Build {skill-name} for the title from the **Skills used:** field with each plugin namespace stripped (everything up to and including the colon); join multiple short names with hyphens. When no Han skill ran, use the stripped names from the **Agents used:** field instead. Extract {TODAY} from the feedback filename's date component (not the current clock).

Run:

gh issue create --repo testdouble/han --title "Han Feedback: {skill-name} ({TODAY})" --body-file $HOME/.claude/han-feedback/{filename}

If gh is not found (command not found or not installed): Report that the gh CLI is not installed. To post manually, visit https://github.com/testdouble/han/issues/new and paste the file contents.

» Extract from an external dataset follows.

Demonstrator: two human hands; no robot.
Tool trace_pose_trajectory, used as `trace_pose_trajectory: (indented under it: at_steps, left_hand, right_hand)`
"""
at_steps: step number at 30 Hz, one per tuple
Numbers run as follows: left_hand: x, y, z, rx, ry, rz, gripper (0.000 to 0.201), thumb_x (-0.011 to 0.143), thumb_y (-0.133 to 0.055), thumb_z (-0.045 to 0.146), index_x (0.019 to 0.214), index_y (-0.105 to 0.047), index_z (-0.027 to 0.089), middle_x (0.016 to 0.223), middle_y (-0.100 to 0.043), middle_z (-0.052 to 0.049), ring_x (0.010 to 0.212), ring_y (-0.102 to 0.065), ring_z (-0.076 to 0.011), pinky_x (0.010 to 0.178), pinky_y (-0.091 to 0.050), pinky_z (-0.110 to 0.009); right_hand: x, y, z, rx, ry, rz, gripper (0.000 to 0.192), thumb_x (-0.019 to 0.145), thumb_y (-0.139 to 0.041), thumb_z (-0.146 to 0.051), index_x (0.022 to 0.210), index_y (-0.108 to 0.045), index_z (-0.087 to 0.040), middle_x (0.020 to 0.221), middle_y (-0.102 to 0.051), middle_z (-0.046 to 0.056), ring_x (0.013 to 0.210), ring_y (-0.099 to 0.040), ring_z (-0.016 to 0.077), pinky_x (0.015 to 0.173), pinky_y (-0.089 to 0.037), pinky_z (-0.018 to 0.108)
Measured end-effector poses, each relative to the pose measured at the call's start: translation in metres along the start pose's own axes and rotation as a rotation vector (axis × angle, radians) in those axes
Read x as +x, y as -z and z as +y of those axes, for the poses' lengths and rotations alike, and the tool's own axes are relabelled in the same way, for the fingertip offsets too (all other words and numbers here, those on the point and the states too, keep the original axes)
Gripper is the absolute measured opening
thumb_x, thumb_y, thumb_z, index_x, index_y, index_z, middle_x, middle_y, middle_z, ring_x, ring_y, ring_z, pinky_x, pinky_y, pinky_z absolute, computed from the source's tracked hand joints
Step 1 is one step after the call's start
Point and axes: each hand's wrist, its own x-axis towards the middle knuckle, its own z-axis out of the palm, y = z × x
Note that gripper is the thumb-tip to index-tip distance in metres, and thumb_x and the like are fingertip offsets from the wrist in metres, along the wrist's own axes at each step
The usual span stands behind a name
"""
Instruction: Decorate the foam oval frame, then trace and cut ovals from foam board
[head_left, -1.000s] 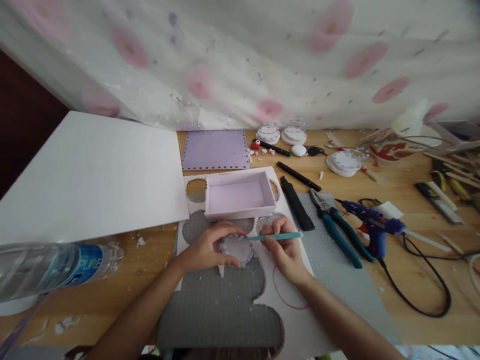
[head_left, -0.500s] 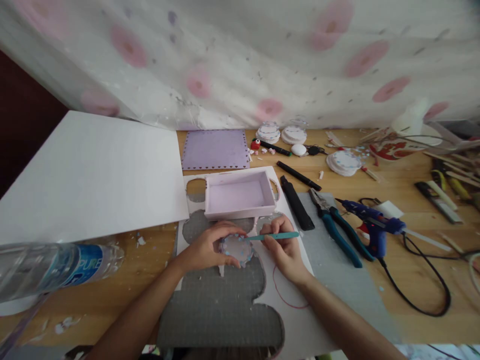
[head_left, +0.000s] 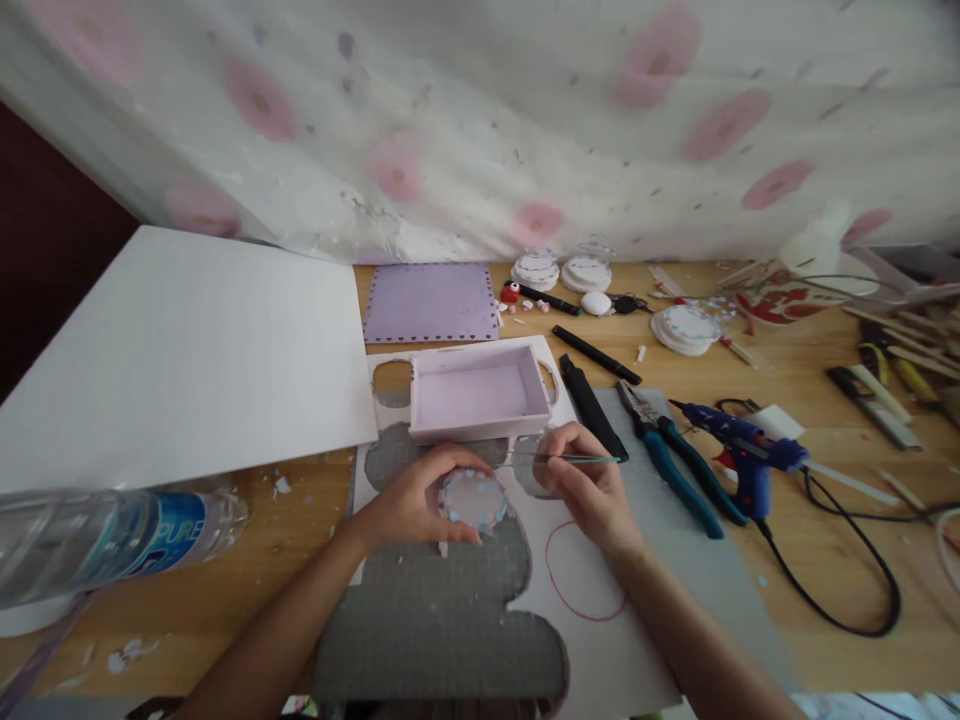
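Head view: the left hand [head_left: 409, 497] curls around a small round disc [head_left: 473, 499] with blue dots along its rim, fingers closed on its edge and holding it down on the grey cutting mat [head_left: 435, 620], at about six o'clock from the lilac tray [head_left: 480, 392].

The right hand [head_left: 589, 485] pinches a thin teal tool [head_left: 570, 458] between thumb and fingertips, at three o'clock of the disc. Half a second ago the tool's tip rested on the disc's right rim. Now it is lifted clear and lies nearly level, its tip just short of the tray's near wall, and the hand has shifted toward two o'clock. I judge that one touch on the rim is finished and the tool is between touches.

At three o'clock of the right hand lie pliers [head_left: 671, 450] and a blue glue gun [head_left: 742, 448]. A water bottle [head_left: 105, 540] lies at nine o'clock.
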Motion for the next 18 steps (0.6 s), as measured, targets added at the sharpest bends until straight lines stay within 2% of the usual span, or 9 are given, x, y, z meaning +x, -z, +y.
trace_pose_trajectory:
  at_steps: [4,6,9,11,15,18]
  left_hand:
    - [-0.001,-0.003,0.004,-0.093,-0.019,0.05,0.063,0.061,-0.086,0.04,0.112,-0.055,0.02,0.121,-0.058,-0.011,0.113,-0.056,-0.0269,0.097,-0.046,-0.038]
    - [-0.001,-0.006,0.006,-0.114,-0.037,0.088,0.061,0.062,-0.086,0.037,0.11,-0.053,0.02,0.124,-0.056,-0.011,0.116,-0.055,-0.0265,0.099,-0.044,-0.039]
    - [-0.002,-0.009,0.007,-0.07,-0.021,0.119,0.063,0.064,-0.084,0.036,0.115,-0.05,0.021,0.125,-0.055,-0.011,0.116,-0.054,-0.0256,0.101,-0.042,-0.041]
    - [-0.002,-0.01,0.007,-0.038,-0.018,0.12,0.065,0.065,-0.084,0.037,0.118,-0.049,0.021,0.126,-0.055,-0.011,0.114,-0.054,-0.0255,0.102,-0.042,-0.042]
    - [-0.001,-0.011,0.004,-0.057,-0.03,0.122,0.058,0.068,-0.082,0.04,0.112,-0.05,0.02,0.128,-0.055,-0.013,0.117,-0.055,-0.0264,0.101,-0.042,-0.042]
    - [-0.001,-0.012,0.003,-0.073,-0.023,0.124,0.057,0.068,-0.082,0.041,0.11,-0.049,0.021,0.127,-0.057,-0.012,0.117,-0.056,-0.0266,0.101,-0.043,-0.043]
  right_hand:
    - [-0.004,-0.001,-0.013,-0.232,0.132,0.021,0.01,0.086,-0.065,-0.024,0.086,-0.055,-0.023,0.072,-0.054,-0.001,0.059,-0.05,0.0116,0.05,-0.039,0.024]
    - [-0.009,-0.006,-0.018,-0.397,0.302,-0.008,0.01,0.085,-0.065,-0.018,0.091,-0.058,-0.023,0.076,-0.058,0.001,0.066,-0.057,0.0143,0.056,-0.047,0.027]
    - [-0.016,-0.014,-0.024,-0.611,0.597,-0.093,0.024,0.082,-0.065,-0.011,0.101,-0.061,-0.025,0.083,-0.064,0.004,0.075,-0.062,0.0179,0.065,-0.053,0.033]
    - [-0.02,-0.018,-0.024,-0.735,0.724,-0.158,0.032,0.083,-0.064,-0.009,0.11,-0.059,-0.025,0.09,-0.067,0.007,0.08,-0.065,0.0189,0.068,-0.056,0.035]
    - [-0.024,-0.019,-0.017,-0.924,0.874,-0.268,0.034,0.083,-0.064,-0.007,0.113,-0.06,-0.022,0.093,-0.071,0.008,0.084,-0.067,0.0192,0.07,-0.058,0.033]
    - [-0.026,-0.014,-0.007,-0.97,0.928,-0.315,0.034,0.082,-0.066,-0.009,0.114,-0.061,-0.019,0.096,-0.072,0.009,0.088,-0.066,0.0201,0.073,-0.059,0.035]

If the command exits with a non-zero code: Display the error message without modification. Confirm the file is saved at ~/.claude/han-feedback/{filename}. Provide the posting command above. If the error contains "auth" or "login", add: "Run gh auth login and retry."

If the command exits successfully but no URL is parseable in the output: Say "The issue was likely created. Check https://github.com/testdouble/han/issues to confirm. Do not retry — running the command again would create a duplicate issue."

If no: Confirm the file is saved at ~/.claude/han-feedback/{filename}. Provide the posting command above for later use.